Understanding Service Accounts¶

Some clients registered in Globus may operate as independent “service accounts”, distinct actors with their own identities. These are also referred to as “client identities” because the actor in question is the client itself. Service accounts are useful for a wide range of automation tasks, in which users want to leverage Globus APIs, but without handling login flows and user credentials.

Service Accounts are Clients¶

To create a service account, users must register a new Globus Auth client as a Service Account, capable of performing a client credentials grant to get its tokens. Once it is so registered, such a client will have an ID and secret, which can be passed into interfaces in the SDK.

The client credentials (ID and secret) are used to get tokens to power interactions with Globus APIs, and SDK’s globus_sdk.GlobusApp and globus_sdk.ClientCredentialsAuthorizer will automatically cache and reload these tokens appropriately.

Note

In order to be used as a Service Account, a client must have an ID and secret. However, not every client with an ID and secret supports this usage! Clients may be registered with various different OAuth2 grant types enabled, and some clients have an ID and secret but are used to authenticate user logins!

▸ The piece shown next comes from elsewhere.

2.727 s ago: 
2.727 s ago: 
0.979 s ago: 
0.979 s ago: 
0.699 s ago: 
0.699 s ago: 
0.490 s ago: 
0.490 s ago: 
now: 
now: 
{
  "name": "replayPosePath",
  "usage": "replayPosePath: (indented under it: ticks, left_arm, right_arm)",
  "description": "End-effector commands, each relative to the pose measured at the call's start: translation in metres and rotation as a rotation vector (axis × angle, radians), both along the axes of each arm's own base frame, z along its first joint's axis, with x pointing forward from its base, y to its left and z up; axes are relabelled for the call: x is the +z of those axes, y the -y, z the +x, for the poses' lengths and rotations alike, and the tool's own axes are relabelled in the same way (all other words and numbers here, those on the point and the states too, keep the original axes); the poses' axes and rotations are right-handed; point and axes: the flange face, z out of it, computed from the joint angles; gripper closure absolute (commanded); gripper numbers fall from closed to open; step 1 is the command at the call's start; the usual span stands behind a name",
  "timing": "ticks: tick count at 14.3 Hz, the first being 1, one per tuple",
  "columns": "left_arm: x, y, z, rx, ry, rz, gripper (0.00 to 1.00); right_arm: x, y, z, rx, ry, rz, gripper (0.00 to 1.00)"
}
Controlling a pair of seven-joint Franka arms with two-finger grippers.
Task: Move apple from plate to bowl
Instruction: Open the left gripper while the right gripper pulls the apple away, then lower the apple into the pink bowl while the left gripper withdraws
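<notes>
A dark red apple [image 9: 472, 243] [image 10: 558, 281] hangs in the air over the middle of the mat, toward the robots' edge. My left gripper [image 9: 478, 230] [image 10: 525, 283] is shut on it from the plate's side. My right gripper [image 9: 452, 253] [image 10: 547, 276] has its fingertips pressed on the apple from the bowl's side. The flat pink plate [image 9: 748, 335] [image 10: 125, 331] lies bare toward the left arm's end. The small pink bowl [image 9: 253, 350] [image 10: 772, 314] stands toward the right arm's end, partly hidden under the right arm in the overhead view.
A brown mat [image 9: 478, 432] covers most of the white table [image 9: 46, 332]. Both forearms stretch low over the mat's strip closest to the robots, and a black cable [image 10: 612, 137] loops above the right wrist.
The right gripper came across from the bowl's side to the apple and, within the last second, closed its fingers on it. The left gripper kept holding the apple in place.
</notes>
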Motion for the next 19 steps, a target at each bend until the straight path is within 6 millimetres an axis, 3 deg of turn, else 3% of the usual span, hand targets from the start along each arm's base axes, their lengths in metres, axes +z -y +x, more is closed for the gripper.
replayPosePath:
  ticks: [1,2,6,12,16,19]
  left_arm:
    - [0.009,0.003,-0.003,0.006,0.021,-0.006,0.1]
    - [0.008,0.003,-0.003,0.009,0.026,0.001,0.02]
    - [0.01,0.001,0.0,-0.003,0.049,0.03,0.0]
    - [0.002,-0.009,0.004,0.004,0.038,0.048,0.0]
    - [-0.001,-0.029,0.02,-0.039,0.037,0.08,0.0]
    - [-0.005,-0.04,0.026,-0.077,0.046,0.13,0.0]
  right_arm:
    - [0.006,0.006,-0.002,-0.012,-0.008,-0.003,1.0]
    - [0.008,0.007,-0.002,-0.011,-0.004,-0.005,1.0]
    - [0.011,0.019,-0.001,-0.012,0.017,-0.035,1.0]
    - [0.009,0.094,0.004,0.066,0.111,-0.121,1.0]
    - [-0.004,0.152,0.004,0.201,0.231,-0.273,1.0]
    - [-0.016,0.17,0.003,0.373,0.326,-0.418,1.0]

Put another way: having client credentials is necessary but not sufficient for this kind of usage.

Disambiguation: “Clients” vs “Client Identities” vs “Service Accounts”¶

There are two different meanings for the word “client”, from different domains.

Conventionally, a library’s adapter for a web API is a “client”. In the SDK, we primarily use the word “client” to refer to these API connectors, as in TransferClient, GroupsClient, etc.

OAuth2 calls an application registered with the service a “client”. A “Client Identity” is a Globus Auth concept which uses this meaning of “client”.

As a result of this ambiguity, this documentation will prefer to refer to “Client Identities” as “Service Accounts”, which is the term which is used in other Globus documentation and the web interface.

Service Account Permissions¶

Service Accounts have their own assigned identities, group memberships, and permissions within Globus. They are not implicitly linked in any way to the user who created them, or the administrators who manage them. Their permissions are isolated.

Users of Service Accounts need to separately assign permissions to these identities, depending on what resources the client is meant to access.

Policies Which Conflict With Service Accounts¶

A number of the configurable policies on Globus resources conflict with use of Service Accounts. Users often find that they cannot substitute Service Accounts for their own credentials without also adapting their workflows or configurations to support this usage.

In particular, users should be aware of the following classes of issues, and potential workarounds.

Identity-specific Permissions¶

Because clients are not associated with their owners, identity-specific permissions for users can’t be directly “shared” with their clients.

If your account has permissions to access a resource, but you wish to use a Service Account to interact with it, add a second permission to give the Service Account access as well.

Domain Requirements¶

Resources may apply policies which require a specific domain for users. For example, a University of Chicago Collection may require uchicago.edu usernames.

Service Accounts have a fixed domain of clients.auth.globus.org and therefore cannot satisfy these requirements.

Use user-specific access policies or permissions delegation features, like Guest Collections, to allow Service Accounts to specifically access resources.

Session Timeouts¶

Globus resources may configure authentication timeouts, forcing users to reauthenticate within a fixed time window to use a resource. This is done by checking the Globus Auth session associated with the user’s tokens for last authentication times.

For example, a Collection may require that users have logged in within the last hour to access data – this is part of the suite of features for High Assurance data access.

A Service Account authenticates each time it fetches a token, but does not have a Globus Auth session associated with those authentications. (There is no browser session interaction in such cases.) As such, a Service Account cannot satisfy these policies under a naive interpretation.

Globus Connect Server implements a special rule to handle this case: session timeouts are never enforced on Service Accounts. Other services may implement similar policies or require that access to Service Accounts be configured separately from regular user permissions.